**Assignment**
Your task is to copy the lines of the data below from the line holding "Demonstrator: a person" through the line holding "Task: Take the", inclusive, exactly and with nothing added.
————
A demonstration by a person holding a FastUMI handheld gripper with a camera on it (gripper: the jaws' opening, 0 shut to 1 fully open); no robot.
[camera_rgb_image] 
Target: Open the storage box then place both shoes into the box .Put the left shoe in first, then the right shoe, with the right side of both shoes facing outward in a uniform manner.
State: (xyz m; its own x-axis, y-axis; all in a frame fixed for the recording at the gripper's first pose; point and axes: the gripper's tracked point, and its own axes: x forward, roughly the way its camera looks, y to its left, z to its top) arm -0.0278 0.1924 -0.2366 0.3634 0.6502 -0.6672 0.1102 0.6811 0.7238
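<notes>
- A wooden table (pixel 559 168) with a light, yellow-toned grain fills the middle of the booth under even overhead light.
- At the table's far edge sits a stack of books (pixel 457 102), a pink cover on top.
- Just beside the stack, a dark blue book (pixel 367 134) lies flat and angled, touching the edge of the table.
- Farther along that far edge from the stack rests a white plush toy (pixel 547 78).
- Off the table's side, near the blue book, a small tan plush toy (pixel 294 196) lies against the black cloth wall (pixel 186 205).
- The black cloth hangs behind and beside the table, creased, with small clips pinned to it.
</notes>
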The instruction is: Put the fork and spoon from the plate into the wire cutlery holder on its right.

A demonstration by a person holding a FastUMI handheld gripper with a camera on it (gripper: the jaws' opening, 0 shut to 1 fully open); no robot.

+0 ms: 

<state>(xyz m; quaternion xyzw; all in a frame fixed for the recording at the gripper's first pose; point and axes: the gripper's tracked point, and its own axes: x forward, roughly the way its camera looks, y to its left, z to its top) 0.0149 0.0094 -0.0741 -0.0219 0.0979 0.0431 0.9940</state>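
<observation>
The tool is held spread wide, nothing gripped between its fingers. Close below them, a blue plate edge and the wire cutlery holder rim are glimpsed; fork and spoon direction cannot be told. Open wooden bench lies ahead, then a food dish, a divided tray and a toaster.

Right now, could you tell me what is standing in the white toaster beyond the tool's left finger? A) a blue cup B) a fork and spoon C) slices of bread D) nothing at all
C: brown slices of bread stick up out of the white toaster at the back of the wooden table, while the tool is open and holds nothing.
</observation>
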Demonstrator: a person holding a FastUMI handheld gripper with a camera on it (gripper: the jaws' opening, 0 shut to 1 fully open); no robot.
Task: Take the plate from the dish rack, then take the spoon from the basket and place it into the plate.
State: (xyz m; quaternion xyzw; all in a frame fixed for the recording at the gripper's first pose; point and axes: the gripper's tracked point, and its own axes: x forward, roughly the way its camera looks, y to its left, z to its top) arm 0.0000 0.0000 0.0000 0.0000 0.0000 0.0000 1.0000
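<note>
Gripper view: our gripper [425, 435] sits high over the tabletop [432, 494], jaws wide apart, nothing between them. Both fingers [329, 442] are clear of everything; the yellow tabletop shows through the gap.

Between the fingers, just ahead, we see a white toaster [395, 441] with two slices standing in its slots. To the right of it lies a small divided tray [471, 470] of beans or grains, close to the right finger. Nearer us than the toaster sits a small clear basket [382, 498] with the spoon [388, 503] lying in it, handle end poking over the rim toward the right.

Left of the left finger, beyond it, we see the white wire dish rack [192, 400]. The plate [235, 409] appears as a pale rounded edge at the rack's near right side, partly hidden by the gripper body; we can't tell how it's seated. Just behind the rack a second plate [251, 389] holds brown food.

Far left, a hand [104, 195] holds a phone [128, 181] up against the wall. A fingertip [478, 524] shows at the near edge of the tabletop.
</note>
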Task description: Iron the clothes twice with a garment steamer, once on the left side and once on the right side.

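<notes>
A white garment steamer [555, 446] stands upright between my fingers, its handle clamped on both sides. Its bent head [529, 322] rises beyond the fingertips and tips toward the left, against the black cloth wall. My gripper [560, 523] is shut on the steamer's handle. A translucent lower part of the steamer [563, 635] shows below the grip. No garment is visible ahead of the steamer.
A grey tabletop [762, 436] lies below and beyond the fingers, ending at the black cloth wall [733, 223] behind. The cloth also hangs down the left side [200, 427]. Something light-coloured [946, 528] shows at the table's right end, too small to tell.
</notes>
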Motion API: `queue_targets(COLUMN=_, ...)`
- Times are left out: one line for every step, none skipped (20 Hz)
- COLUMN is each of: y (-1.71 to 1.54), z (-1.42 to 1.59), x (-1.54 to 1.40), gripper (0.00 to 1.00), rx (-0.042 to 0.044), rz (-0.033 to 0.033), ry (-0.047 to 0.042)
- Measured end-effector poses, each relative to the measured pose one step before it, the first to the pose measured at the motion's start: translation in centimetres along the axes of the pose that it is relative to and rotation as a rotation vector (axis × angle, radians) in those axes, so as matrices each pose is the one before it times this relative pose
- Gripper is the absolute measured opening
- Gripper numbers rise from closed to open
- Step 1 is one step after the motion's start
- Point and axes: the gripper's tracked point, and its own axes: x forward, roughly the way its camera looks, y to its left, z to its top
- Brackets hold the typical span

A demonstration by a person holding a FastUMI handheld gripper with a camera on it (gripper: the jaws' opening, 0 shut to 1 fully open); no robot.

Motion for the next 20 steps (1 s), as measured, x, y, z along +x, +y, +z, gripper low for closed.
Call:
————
**Written reply**
Demonstrator: a person holding a FastUMI handheld gripper with a camera on it (gripper: the jaws' opening, 0 shut to 1 fully open); no robot.
Task: Take the plate from the dish rack, then take the spoon from the basket and place it into the plate.

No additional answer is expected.